Yo no concibo que ese lote de mediocres presentes en muchas partes de este mundo y que han mezclado en una lata herrumbrosa comunismo, militarismo, populismo, corrupción, nepotismo, amiguismo, fundamentalismo, terrorismo, narcoguerrilla y que hoy en día se juran los dueños del planeta, puedan sentir la menor identificación con ese pequeño país con poco más de siete millones de habitantes en un territorio de apenas 22.145 km2 y que ostenta sin demasiada vanidad desarrollos científicos, sociales, culturales, industriales y políticos prodigiosos.

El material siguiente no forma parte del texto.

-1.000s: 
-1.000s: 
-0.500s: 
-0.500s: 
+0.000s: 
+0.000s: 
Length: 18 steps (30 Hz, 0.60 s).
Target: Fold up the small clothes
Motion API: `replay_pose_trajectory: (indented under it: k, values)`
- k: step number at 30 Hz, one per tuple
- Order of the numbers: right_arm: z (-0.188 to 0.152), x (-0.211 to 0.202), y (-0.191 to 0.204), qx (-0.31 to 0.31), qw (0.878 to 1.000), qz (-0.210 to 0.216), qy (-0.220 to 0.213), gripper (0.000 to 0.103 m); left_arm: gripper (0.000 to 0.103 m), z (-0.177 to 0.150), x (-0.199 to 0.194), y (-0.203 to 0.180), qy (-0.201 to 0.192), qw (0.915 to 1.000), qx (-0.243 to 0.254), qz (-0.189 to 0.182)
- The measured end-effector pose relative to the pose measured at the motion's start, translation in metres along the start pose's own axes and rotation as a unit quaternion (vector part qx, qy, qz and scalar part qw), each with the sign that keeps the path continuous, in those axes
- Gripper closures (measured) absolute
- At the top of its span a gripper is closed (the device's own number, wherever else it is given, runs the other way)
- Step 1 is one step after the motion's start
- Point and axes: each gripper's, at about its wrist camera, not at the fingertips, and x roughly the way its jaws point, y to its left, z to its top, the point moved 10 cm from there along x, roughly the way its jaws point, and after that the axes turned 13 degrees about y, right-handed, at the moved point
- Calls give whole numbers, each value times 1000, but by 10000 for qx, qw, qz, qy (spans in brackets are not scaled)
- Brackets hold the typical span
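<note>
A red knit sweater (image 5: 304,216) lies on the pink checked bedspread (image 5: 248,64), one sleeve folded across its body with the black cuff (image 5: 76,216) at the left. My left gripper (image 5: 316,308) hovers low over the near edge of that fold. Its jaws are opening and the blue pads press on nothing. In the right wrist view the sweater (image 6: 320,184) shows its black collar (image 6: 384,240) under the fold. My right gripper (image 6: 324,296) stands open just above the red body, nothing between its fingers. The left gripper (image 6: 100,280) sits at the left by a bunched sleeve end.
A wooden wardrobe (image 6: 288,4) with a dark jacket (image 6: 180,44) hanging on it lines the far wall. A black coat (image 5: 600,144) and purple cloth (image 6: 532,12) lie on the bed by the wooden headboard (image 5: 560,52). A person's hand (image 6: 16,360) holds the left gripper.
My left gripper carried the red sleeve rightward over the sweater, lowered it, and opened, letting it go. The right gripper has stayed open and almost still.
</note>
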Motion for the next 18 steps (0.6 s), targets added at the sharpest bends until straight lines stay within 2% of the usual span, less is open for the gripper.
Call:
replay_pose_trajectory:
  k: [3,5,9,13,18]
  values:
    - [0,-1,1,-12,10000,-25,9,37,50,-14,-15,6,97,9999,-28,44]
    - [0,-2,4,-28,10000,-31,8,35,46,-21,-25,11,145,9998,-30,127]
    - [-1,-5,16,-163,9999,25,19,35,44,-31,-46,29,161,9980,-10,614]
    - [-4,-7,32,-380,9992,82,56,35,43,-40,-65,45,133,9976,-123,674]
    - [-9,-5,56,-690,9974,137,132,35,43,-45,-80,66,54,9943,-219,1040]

Yo no concibo a un tipo como Rodríguez Chacín -por ejemplo- buscando asesores policiales israelíes. O a Elías Jaua flamante encapuchado que ahora ostenta la cartera de Agricultura y Tierras, queriendo conocer la experiencia fascinante de los Kibutzim o al tal Haiman El Troudi -como Jaua de origen árabe- queriendo aprender de los aciertos de la economía israelí que se traducen en una real calidad de vida de su gente…
No, a ellos y a un montón de mediocres más -criollos y foráneos- Israel les produce una envidia cochina que los carcome. Pero no importa, ese vicio canalla no frena la realidad de esa Nación ni me impide decir a pleno pulmón que gracias a Dios y al tesón de los judíos ¡Am Israel Jai! (El pueblo de Israel vive).